▶ **REQUIRED ACTION**
Go through the data below and count every line that has the word "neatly". Return only the count.

▶ **DATASET CONTENT**
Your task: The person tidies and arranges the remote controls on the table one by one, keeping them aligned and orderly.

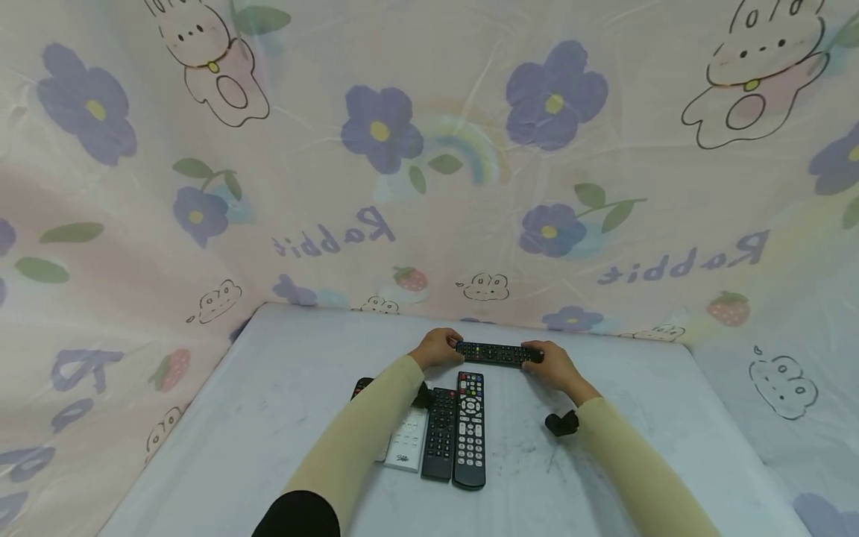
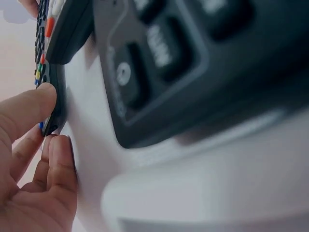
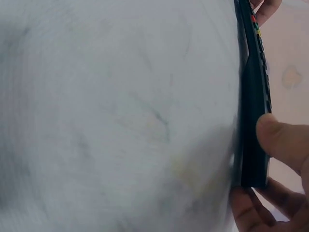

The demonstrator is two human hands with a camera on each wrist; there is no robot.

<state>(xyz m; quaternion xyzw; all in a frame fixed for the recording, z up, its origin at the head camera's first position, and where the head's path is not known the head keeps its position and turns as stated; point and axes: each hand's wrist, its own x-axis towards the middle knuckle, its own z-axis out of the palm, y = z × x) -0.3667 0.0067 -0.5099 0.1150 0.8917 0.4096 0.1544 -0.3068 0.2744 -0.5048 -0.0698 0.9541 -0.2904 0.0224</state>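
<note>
A black remote control [image 1: 498, 353] with small coloured buttons lies crosswise near the back of the white table, held at both ends. My left hand [image 1: 438, 348] pinches its left end between thumb and fingers. At the other end my right hand [image 1: 552, 365] grips it, the thumb [image 3: 282, 140] on the near long side and fingertips at the end. Closer to me, a black remote with white and grey keys [image 1: 470, 432] lies lengthwise beside a plain black remote [image 1: 439, 436] and a white remote [image 1: 406, 441]. My left forearm partly covers the white one.
Another dark remote [image 1: 362, 385] shows its top end past my left sleeve. The white table [image 1: 537, 485] meets a patterned curtain [image 1: 456, 186] at its back edge. A black strap piece [image 1: 562, 424] hangs by my right wrist.
</note>
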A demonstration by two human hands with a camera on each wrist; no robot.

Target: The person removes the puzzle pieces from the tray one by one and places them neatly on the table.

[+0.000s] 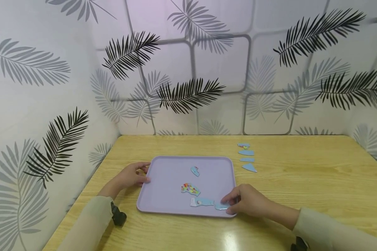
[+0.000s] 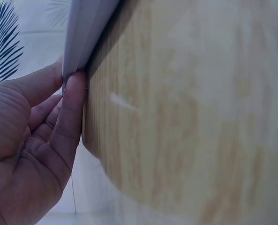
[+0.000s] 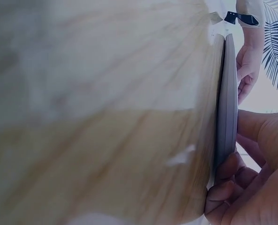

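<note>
A pale purple tray [image 1: 166, 174] lies on the wooden table. My left hand [image 1: 130, 176] grips its left rim; in the left wrist view, thumb and a finger pinch the tray wall [image 2: 80, 37]. At the tray's near right corner, my right hand [image 1: 246, 200] pinches a flat light-blue puzzle piece [image 1: 220, 206], partly covered by the fingers. Just left of it lies a long blue piece with a white end [image 1: 202, 202]. Farther up the tray are a multicoloured piece [image 1: 190, 189] and a small blue piece [image 1: 195, 170]. In the right wrist view, curled fingers [image 3: 230, 166] sit beside the tray's outer wall.
Several flat blue pieces [image 1: 247, 152] lie in a column on the table, beyond the tray's far right corner. The wooden table [image 1: 301, 167] ends at a leaf-patterned wall [image 1: 220, 111]. Another wall stands close on the left.
</note>
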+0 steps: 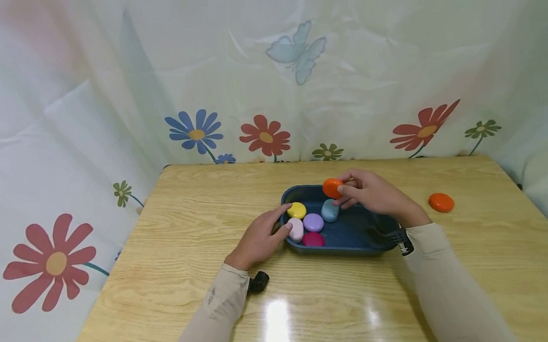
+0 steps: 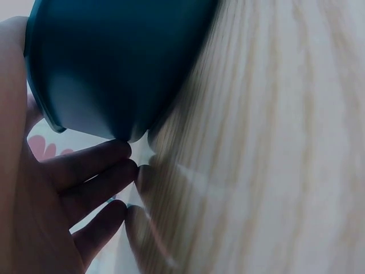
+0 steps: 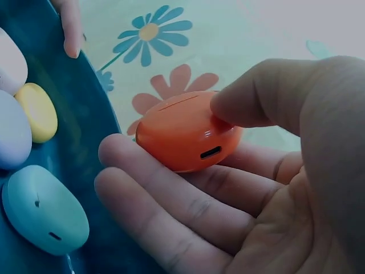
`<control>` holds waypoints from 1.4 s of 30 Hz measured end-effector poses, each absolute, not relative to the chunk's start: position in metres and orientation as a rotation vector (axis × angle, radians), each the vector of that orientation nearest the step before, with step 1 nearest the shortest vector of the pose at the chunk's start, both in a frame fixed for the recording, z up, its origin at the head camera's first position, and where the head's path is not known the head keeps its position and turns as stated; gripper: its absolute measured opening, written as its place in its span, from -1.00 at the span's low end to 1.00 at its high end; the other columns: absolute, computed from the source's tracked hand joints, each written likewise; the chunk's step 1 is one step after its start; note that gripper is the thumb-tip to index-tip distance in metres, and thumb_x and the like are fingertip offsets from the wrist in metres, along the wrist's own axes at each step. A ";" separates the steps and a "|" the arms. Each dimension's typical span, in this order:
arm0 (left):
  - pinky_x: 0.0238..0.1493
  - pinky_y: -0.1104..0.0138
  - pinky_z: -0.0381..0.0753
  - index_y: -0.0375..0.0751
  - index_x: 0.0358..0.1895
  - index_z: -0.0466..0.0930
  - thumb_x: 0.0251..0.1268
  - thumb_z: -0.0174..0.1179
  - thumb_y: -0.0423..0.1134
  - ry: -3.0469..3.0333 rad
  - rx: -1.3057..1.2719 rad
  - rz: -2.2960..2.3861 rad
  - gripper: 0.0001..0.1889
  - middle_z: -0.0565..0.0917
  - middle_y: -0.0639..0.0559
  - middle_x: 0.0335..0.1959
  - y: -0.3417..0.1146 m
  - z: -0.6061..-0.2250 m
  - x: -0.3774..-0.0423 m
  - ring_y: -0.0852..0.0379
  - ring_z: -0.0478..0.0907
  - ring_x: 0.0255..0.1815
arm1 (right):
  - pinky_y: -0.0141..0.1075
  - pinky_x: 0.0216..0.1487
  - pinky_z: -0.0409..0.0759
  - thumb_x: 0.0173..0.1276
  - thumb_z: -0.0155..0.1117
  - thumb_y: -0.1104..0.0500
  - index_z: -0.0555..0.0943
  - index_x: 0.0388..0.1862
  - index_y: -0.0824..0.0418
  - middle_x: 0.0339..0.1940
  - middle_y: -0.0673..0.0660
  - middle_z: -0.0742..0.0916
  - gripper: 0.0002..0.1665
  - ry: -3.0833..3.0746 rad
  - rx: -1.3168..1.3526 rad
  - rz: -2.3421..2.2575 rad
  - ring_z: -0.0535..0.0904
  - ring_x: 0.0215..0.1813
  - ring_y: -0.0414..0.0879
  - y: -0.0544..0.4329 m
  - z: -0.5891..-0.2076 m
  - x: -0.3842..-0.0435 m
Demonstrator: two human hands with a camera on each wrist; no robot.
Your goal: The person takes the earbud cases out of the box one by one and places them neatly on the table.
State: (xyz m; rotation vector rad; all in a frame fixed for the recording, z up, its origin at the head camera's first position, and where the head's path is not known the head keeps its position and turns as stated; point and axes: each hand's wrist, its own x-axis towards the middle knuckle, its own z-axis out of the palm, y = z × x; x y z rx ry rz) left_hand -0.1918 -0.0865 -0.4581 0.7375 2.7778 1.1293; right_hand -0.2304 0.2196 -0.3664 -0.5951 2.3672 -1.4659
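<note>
My right hand [image 1: 368,190] pinches an orange rounded case [image 3: 188,131] over the far side of a dark blue tray [image 1: 341,249]. A small dark slot shows in the case's side. My left hand [image 1: 260,238] holds the tray's left end, with thumb and forefinger over the rim; other fingers [image 2: 97,165] touch the outer wall near the table. Inside the tray lie a yellow case [image 1: 297,211], a pale pink one [image 1: 296,230], a purple one [image 1: 313,222], a crimson one [image 1: 313,239] and a light blue one [image 3: 45,208], which also has a slot.
Another orange case [image 1: 441,202] lies on the wooden table [image 1: 202,204], to the right of the tray. A flowered curtain [image 1: 357,85] hangs behind the table and along its sides. Dark camera mounts sit at both wrists.
</note>
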 end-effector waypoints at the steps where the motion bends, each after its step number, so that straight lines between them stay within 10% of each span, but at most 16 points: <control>1: 0.45 0.12 0.25 0.29 0.56 0.20 0.53 -0.13 0.27 2.779 0.735 1.132 -0.40 0.37 0.18 0.46 -0.087 -0.458 -0.192 0.10 0.27 0.47 | -0.03 -0.04 0.70 0.58 0.10 0.23 0.40 0.18 0.47 0.07 0.45 0.67 -0.64 2.373 -0.597 -1.469 0.71 -0.05 0.29 0.221 -0.366 -0.230; 9: 0.44 0.12 0.28 0.29 0.55 0.22 0.52 -0.13 0.29 2.795 0.743 1.130 -0.40 0.39 0.17 0.44 -0.089 -0.458 -0.192 0.09 0.29 0.45 | -0.15 -0.11 0.73 0.55 0.17 0.21 0.41 0.10 0.44 0.02 0.42 0.68 -0.67 2.410 -0.630 -1.575 0.76 -0.16 0.02 0.227 -0.376 -0.226; 17: 0.44 0.06 0.27 0.33 0.54 0.20 0.51 -0.14 0.30 2.783 0.727 1.146 -0.40 0.38 0.16 0.45 -0.087 -0.458 -0.191 0.05 0.29 0.46 | -0.15 -0.11 0.73 0.53 0.21 0.17 0.40 0.15 0.41 0.10 0.42 0.61 -0.60 2.425 -0.582 -1.683 0.71 -0.04 0.22 0.230 -0.385 -0.224; 28: 0.44 0.09 0.28 0.31 0.55 0.20 0.52 -0.16 0.31 2.787 0.742 1.145 -0.39 0.38 0.17 0.46 -0.089 -0.460 -0.193 0.07 0.29 0.46 | -0.23 -0.13 0.72 0.49 0.27 0.18 0.41 0.28 0.40 0.12 0.35 0.57 -0.50 2.456 -0.561 -1.735 0.72 -0.10 -0.11 0.238 -0.385 -0.216; 42: 0.44 0.08 0.28 0.34 0.55 0.20 0.51 -0.16 0.32 2.781 0.753 1.171 -0.40 0.38 0.19 0.45 -0.088 -0.461 -0.191 0.08 0.29 0.46 | -0.24 -0.08 0.71 0.45 0.32 0.18 0.39 0.31 0.38 0.16 0.36 0.55 -0.43 2.459 -0.525 -1.761 0.73 -0.07 0.00 0.241 -0.387 -0.208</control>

▶ **OUTPUT BELOW**
2